- _DATA SECTION_
▬▬▬
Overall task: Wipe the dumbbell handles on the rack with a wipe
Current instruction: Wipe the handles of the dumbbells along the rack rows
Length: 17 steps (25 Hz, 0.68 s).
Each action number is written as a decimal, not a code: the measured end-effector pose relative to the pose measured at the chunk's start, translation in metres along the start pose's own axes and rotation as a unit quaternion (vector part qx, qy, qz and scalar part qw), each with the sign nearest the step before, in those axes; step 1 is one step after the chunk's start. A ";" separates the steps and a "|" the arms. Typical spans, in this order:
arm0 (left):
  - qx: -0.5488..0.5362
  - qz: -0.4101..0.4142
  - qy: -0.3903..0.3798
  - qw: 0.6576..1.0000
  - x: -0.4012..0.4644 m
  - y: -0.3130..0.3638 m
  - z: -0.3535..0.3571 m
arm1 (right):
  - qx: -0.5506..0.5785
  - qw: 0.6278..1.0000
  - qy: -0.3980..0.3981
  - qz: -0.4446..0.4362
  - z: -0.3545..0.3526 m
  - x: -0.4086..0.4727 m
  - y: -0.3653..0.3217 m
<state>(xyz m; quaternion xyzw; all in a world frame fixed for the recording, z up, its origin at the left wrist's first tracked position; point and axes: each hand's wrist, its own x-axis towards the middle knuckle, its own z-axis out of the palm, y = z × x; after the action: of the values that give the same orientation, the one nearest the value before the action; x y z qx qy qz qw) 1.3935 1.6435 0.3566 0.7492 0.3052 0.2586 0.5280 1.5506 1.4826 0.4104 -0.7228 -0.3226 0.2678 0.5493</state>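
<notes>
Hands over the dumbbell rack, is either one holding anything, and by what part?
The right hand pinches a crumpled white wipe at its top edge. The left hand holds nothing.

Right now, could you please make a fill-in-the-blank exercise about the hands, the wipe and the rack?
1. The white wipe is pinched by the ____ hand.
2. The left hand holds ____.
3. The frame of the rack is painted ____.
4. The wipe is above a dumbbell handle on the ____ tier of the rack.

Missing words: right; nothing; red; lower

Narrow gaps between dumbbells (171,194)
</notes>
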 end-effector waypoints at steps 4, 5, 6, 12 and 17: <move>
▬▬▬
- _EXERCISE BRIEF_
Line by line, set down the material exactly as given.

- _SOLUTION TO THE PROBLEM_
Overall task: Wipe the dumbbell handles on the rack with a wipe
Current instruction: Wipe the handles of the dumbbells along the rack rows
Length: 17 steps (25 Hz, 0.68 s).
Each action number is written as a decimal, not a code: the measured end-effector pose relative to the pose measured at the chunk's start, translation in metres along the start pose's own axes and rotation as a unit quaternion (vector part qx, qy, qz and scalar part qw), each with the sign nearest the step before, in those axes; step 1 is one step after the chunk's start. A ";" separates the steps and a "|" the arms. Typical spans, in this order:
arm0 (left):
  - qx: -0.5488..0.5362
  - qz: -0.4101..0.4142
  - qy: -0.3903..0.3798
  - qw: 0.6576..1.0000
  - x: -0.4012..0.4644 m
  - y: -0.3130..0.3638 m
  - z: -0.3535..0.3571 m
arm1 (right):
  - qx: -0.5506..0.5785
  - qw: 0.6278..1.0000
  - qy: -0.3980..0.3981
  - qz: -0.4446..0.4362
  - z: -0.3545..0.3526 m
  - x: -0.4086..0.4727 m
  - y: -0.3653..0.3217 m
<state>(xyz m; quaternion xyzw; all in a world frame fixed for the recording, z up, its origin at the left wrist's first tracked position; point and axes: each hand's wrist, its own x-axis towards the middle knuckle, its own z-axis out of the palm, y = z × x; after the action: of the values that give the same orientation, the one nearest the value before the action; x y z qx qy qz qw) 1.3935 1.6435 0.3566 0.7492 0.3052 0.2586 0.5280 1.5506 1.4826 0.4104 -0.7228 -0.3226 0.2678 0.5493</state>
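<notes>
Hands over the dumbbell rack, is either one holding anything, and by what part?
The right hand pinches a crumpled white wipe at its top edge. The left hand holds nothing.

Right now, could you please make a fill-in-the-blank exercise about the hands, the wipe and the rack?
1. The white wipe is pinched by the ____ hand.
2. The left hand holds ____.
3. The frame of the rack is painted ____.
4. The wipe is above a dumbbell handle on the ____ tier of the rack.

Missing words: right; nothing; red; lower

Narrow gaps between dumbbells (171,194)
</notes>
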 end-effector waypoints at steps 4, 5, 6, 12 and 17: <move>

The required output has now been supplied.